Il a été démontré qu'un patrouilleur allemand de 95 ans coulé dans la mer du Nord pendant la Seconde Guerre mondiale dégageait des substances toxiques et polluait ses environs. V-1302 John Mahn?
L'influence toxique des épaves sur la chimie et la microbiologie des sédiments environnants reste largement inexplorée, affirment des scientifiques belges qui ont récemment mené une enquête approfondie sur l'épave, sélectionnée en raison de sa relative accessibilité.
Construit à Hambourg en 1927, le chalutier à vapeur de 48 m John Mahn a ensuite été réquisitionné et reconverti par la Kriegsmarine comme Vorpostenboot ou bateau VP. Le 12 février 1942, le V-1302 a participé à l’opération Cerberus en Allemagne, mais a été bombardé par les Hawker Hurricanes de la RAF après que ses artilleurs eurent abattu l’un des six avions.
La première des deux bombes touchées V-1302et a explosé dans la chaufferie au milieu du navire, le second frappant la section arrière et détruisant le tunnel de l'arbre de transmission. Le bateau VP a commencé à couler presque immédiatement, emportant au fond 11 marins, ses réserves de charbon et ses munitions, dont plusieurs grenades sous-marines non explosées.
L'épave de quatre-vingts ans repose « légèrement de travers » et avec sa superstructure manquante à une profondeur maximale de 35 m dans la mer du Nord belge, montrant le grand trou dans son côté bâbord causé par la première bombe.
L'équipe scientifique, dirigée par le doctorant Josefien Van Landuyt de l'Université de Gand et assistée par l'équipe scientifique de plongée sous-marine de l'Institut marin flamand (VLIZ), a collecté des sédiments, des coques en acier et quelques échantillons d'eau à des distances croissantes et dans différentes directions de l'épave.
Ils ont ensuite testé les échantillons pour déterminer les niveaux d'hydrocarbures aromatiques polycycliques (HAP) dégagés par les combustibles fossiles, les explosifs et les métaux lourds.
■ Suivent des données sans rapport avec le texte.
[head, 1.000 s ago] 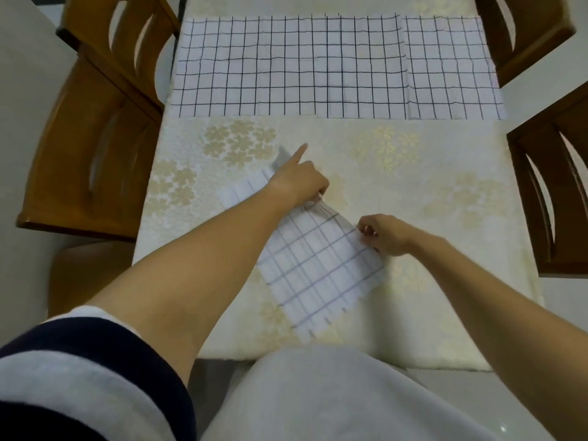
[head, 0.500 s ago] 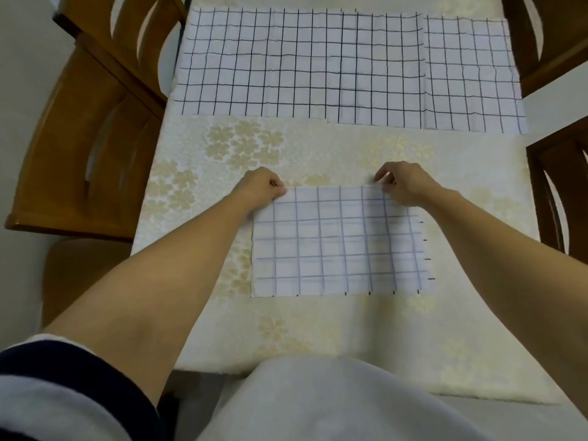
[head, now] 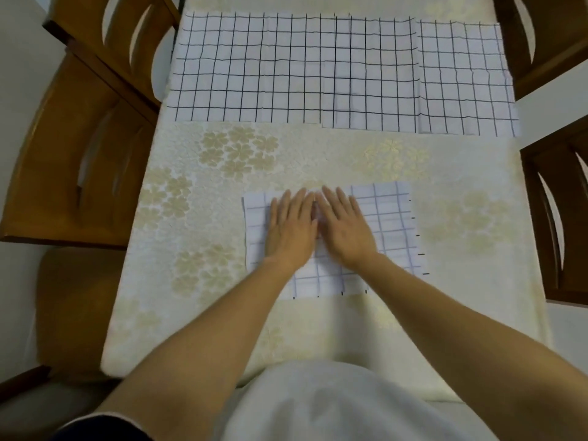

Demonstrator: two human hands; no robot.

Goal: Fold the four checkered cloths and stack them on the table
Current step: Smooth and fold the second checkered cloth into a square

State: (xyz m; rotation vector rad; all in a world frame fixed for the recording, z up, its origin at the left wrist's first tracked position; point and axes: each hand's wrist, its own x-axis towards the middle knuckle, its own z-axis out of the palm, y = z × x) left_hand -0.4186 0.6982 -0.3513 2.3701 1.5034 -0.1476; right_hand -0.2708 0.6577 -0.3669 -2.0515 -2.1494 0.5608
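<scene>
A folded white checkered cloth (head: 389, 224) lies flat in the middle of the table, its long side running left to right. My left hand (head: 291, 229) and my right hand (head: 345, 229) lie side by side on its centre, fingers straight, palms pressing down. Three more checkered cloths lie spread and overlapping across the far end of the table: one at the left (head: 241, 68), one in the middle (head: 369, 74), one at the right (head: 464, 81).
The table wears a cream cloth with pale gold flowers (head: 235, 151). Wooden chairs stand at the left (head: 79, 132) and at the right (head: 560, 218). The table's near edge is close to my body.
The cloth was turned from a slant to lie square. My hands let go of its far corners and moved together onto its middle, now flat with straight fingers.
</scene>
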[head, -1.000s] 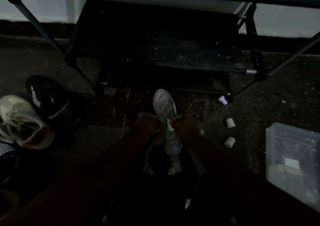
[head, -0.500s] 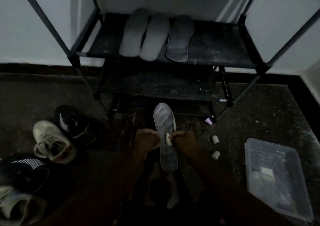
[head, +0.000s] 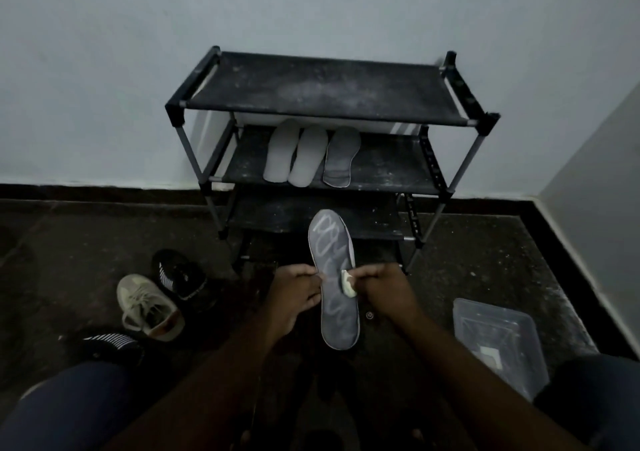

On pensait que les HAP, benzanthracène et fluoranthène, provenaient de la soute à charbon du navire, car plus les échantillons prélevés étaient proches, plus les concentrations étaient élevées.
Des explosifs, de l'arsenic et des métaux lourds comme le nickel et le cuivre ont également été retrouvés, leur présence indiquant que l'épave affectait toujours les sédiments environnants, avec des niveaux de toxicité dépendant de la face de l'épave étudiée.
Selon les scientifiques, le niveau d'analyse microbienne a rendu leur étude unique, s'étendant jusqu'à 15 cm de profondeur dans les sédiments environnants. Microbes connus pour dégrader les HAP tels que Rhodobactéries ainsi que Chromatiacées étaient plus abondants dans les échantillons présentant les niveaux de pollution les plus élevés, et les bactéries attaquant les sulfates telles que Désulfobulbie impliqués dans la corrosion de l’acier étaient également présents.
Même si le niveau de pollution provoqué par le V-1302 John Mahn s'est avéré insuffisamment toxique pour décourager les poissons de l'utiliser comme zone de reproduction, les scientifiques l'ont utilisé pour dénoncer les substances restant sur les épaves du monde entier qui pourraient menacer l'environnement marin.
Ils estiment que les épaves des deux guerres mondiales contiennent encore entre 2.5 et 20.4 millions de tonnes de produits pétroliers et jusqu'à 1.6 million de tonnes de munitions.
La pollution par ces matériaux et le lessivage des métaux lourds affectent l'alimentation, la croissance et la reproduction de nombreux organismes marins et peuvent causer des dommages irréversibles aux tissus, affirment les scientifiques.
"Bien que les épaves puissent fonctionner comme des récifs artificiels et avoir une énorme valeur narrative humaine, nous ne devons pas oublier qu'elles peuvent être des objets dangereux fabriqués par l'homme et introduits involontairement dans un environnement naturel", explique Van Landuyt. « Aujourd’hui, c’est précisément pour cette raison que de nouvelles épaves sont retirées. »
Elle a ajouté que sur les épaves vieillissantes, la corrosion pourrait augmenter le risque environnemental à mesure que des espaces auparavant fermés s'ouvriraient.
L'étude, publiée dans Frontières en sciences marines, fait partie du Épaves de la mer du Nord projet, qui devrait formuler prochainement des recommandations sur un éventuel retrait de certaines épaves de guerre pour protéger la vie marine.